M-J’s Miscellaneous Hints
Keep newly-polished silver free of tarnish by storing it with a piece of aluminum foil (one of the safer uses for aluminum).
Omit the fabric-softener when washing and drying towels. It leaves a coating which reduces their absorbency. I prefer a sun-dried white cotton towel, which is excellent for an invigorating rub. Lightweight cotton towels for the kitchen and bath can all be washed in a solution of detergent and a little bleach. They dry much faster than coloured velour ones, and lend a look of sparkling cleanliness. Lightweight, white cotton towels may be bought in bulk at wholesale stores like Sam’s Club in the U.S.
To keep rarely-used garlic fresh, peel it and store it in a jar in the freezer.
Use salt in your wash-water to help remove stains.
To rid old books of odors, dust the pages with talcum powder, and let them sit for a day. Brush out the powder.
To make cake rise higher, add a half-teaspoon of white vinegar to the batter.
Use old-fashioned wooden clothespins to close bread and chip-bags. They’re cute, easier to manipulate than twist-ties, and are cheaper than chip-clips.
To remove red and burgundy wines from tablecloths after dinner parties, wash them immediately afterwards in the machine, with the laundry detergent of your choice, in hot water with the addition of a half-cup of white vinegar and perhaps some table salt. This routine has always worked for me.
Conserving Candle Wax
I have noticed a jump in candle-prices. Many candles are unusable before their wax disappears. Then, you may have a considerable amount of unused candle wax which could go to waste. I save old candle wax, scented or plain, and when I have enough of it, I melt it in an old pan and pour it into a container into which I have put a standing wick. Then I have a new candle. The wicks can be purchased at crafts stores.
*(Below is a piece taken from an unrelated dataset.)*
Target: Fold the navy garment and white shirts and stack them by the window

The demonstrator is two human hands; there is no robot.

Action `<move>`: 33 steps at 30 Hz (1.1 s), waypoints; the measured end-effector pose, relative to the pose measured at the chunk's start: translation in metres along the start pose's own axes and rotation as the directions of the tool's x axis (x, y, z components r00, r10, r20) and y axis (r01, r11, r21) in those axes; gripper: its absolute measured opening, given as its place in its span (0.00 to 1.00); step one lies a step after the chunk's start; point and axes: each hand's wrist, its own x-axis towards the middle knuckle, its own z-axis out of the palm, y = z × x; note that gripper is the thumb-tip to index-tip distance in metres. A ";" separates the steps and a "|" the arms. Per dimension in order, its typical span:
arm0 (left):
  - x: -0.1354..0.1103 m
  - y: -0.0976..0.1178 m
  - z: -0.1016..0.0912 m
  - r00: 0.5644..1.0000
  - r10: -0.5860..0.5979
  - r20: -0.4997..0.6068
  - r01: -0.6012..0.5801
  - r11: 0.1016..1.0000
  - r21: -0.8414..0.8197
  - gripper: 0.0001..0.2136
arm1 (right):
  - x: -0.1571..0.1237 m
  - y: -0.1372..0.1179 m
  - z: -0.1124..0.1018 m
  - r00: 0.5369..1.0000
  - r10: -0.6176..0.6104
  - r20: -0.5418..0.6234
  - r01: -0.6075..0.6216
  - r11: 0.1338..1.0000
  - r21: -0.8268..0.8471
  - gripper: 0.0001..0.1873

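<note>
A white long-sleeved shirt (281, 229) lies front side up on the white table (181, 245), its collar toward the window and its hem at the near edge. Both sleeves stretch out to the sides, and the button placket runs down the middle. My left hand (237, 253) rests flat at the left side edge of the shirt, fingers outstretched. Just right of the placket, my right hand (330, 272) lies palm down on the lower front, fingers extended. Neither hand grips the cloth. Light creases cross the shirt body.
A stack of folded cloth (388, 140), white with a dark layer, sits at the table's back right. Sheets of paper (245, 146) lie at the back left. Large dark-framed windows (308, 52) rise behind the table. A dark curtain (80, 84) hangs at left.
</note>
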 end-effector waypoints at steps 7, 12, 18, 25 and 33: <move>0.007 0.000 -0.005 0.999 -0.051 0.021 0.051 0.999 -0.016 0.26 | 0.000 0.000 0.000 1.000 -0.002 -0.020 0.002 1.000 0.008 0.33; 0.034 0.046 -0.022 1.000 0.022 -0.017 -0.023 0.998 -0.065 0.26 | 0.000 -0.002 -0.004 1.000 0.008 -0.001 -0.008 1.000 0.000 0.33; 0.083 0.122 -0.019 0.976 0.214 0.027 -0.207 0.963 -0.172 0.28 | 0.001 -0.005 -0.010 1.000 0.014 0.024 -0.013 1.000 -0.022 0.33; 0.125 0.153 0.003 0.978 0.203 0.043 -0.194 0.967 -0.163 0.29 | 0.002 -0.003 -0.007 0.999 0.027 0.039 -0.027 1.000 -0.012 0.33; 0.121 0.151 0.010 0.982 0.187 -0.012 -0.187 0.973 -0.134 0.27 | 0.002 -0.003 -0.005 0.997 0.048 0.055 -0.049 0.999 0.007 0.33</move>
Keep defunct candles in a plastic bag until you have enough to melt. A plain metal pot is best, and I recommend melting wax together from similarly colored candles. Shown are stubs from beeswax tapers and a yellow pillar candle. Old wicks and metal anchors for them are not a problem; just use a metal ladle to transfer hot wax, omitting the debris. Caution: don’t melt used candles in a microwave oven–there will likely be a metal wick or anchor in it.